> Prompt: Without any pictures, print the lines below from the one that has "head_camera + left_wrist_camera" through the one that has "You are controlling", exactly and nothing else.

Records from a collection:
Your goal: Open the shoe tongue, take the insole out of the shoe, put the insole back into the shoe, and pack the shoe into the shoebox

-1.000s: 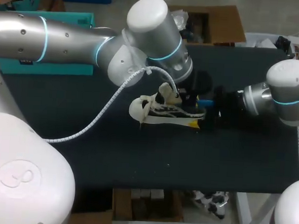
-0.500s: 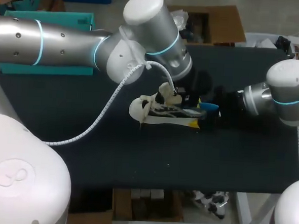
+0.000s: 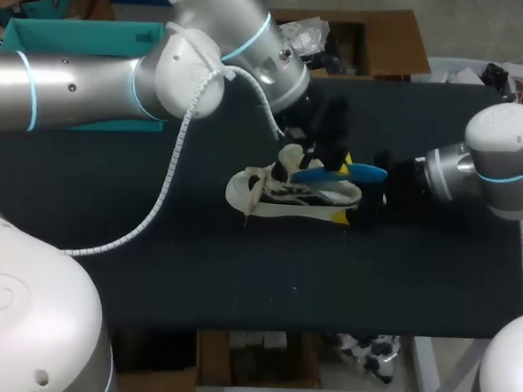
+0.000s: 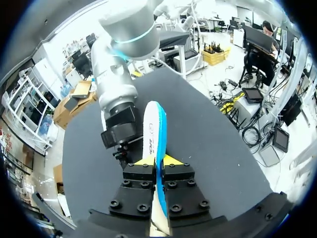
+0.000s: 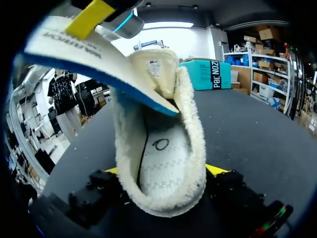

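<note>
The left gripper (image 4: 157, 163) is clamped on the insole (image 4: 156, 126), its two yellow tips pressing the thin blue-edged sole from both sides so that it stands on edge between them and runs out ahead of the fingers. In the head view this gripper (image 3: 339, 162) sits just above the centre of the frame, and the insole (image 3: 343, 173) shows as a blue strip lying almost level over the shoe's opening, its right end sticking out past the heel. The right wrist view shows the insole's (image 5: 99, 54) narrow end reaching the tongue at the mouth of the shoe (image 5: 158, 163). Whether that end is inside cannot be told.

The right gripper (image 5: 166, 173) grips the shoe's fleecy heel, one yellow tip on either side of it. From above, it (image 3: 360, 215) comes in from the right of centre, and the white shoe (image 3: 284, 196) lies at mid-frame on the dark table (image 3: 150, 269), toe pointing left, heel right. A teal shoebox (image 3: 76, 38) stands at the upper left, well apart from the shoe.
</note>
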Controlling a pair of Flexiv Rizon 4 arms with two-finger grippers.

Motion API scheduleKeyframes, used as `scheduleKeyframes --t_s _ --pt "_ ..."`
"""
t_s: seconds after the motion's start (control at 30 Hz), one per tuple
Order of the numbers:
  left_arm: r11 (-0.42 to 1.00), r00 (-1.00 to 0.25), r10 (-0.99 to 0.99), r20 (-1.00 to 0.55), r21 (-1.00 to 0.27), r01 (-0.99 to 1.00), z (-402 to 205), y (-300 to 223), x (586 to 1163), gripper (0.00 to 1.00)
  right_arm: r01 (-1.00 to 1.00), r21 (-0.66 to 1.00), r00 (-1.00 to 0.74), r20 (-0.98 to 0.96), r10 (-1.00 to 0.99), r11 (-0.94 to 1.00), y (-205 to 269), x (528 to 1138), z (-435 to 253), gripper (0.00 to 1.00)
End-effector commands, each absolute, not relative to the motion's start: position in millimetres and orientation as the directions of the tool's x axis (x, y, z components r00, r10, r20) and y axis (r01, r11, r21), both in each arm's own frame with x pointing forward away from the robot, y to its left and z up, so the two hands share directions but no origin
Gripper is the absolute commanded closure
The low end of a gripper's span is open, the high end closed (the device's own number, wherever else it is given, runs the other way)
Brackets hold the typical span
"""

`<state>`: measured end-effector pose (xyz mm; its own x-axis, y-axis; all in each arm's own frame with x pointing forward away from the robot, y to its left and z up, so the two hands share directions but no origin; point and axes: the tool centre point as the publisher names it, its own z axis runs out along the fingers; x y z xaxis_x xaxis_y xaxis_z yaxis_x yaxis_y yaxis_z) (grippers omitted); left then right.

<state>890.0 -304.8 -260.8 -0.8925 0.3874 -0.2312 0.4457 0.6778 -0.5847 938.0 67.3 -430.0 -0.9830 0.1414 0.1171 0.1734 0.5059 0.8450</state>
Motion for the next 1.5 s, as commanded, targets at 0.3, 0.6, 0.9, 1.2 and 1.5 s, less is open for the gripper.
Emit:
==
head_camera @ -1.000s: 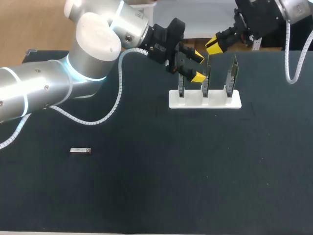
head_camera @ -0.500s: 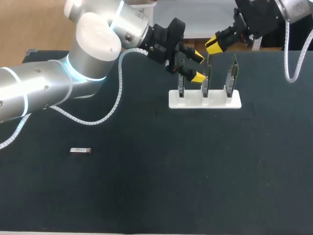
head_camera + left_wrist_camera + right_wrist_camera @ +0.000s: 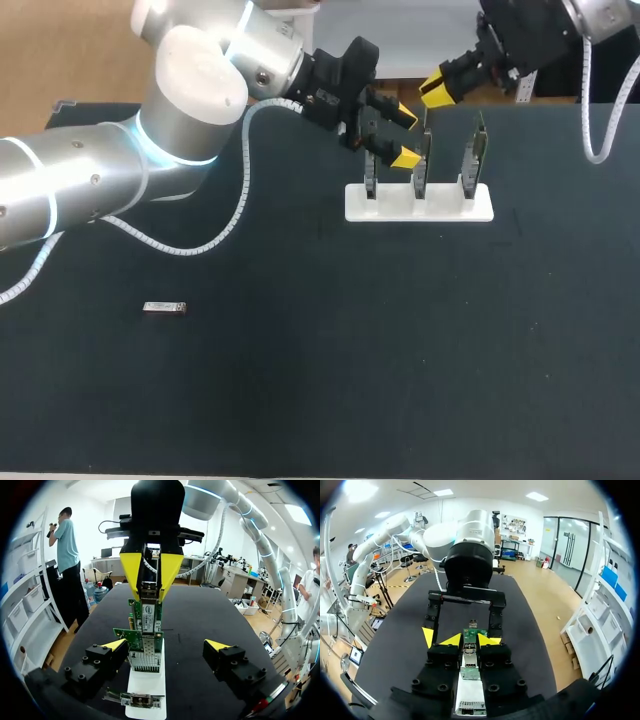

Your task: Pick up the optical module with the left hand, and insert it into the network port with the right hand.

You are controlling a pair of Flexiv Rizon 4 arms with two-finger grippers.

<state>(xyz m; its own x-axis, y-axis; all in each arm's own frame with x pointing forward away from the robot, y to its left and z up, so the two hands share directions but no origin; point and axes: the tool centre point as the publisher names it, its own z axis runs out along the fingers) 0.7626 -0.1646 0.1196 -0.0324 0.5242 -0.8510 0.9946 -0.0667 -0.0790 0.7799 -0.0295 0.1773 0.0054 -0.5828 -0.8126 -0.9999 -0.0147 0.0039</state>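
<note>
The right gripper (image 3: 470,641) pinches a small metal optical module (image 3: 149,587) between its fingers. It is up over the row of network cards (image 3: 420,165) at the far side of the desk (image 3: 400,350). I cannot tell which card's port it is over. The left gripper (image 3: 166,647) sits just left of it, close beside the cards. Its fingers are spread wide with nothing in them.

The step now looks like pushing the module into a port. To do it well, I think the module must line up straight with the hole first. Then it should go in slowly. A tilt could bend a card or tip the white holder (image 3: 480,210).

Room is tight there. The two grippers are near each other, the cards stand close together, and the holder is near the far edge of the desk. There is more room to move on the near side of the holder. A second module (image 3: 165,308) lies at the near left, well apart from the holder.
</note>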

> Answer to this problem:
head_camera + left_wrist_camera + right_wrist_camera @ +0.000s: 

Your task: Pick up the optical module with the left hand, and insert it into the network port with the right hand.

You are controlling a pair of Flexiv Rizon 4 arms with two-finger grippers.

Nothing more will be written for this answer.